**YOUR INSTRUCTIONS**
Search the material below for the string "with" and copy each line where it appears.
----------------
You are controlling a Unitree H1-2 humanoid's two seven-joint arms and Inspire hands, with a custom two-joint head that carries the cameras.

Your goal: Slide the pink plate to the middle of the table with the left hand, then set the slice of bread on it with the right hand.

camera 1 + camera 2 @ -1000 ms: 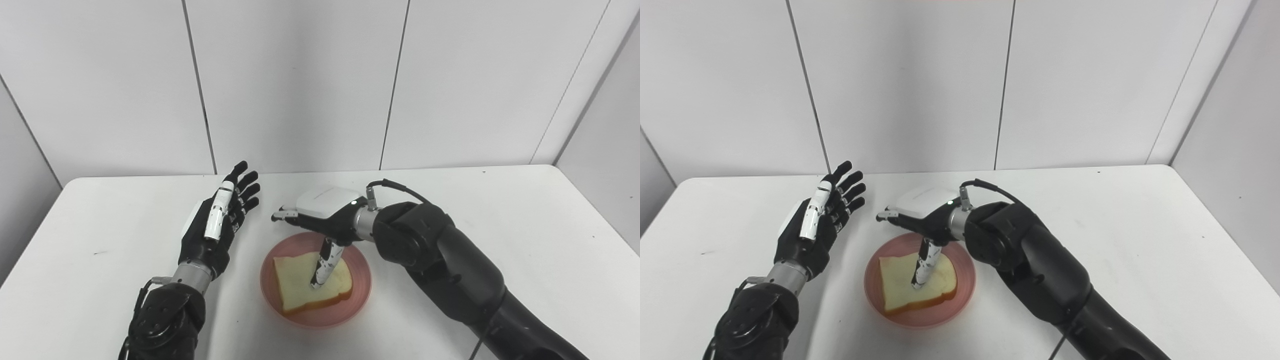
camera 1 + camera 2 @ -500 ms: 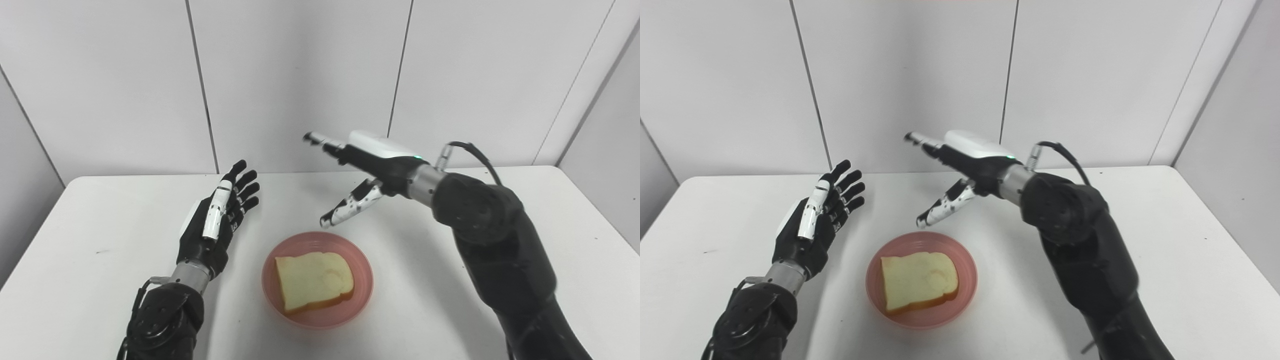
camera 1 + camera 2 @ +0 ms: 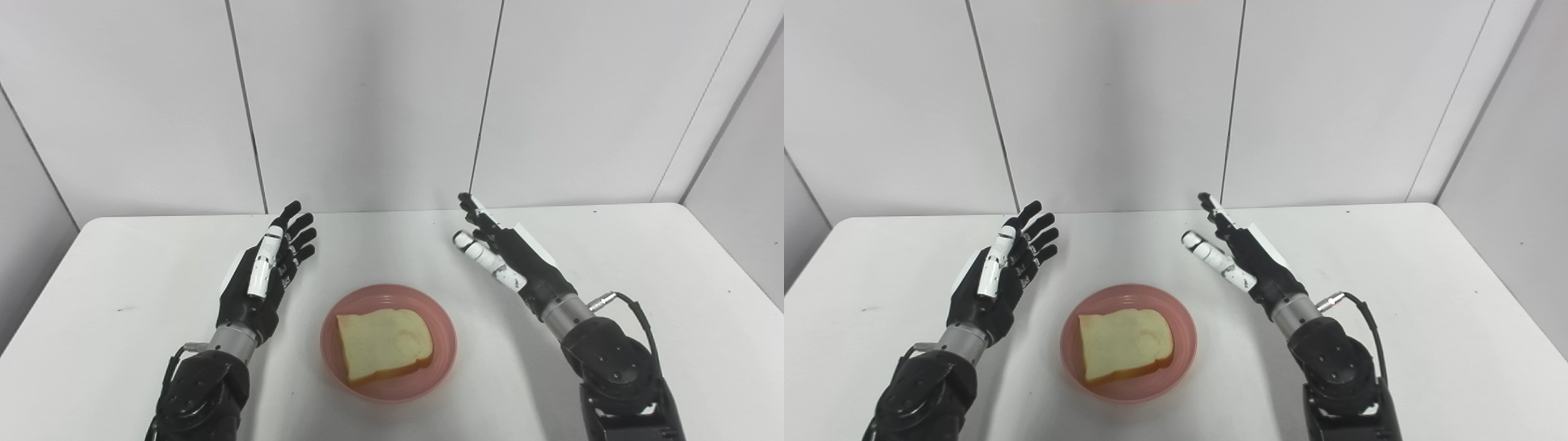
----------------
**EXERCISE RESPONSE**
You are controlling a Unitree H1-2 humanoid's two seven-joint arms and Inspire hands, with a custom two-joint head that carries the cameras.
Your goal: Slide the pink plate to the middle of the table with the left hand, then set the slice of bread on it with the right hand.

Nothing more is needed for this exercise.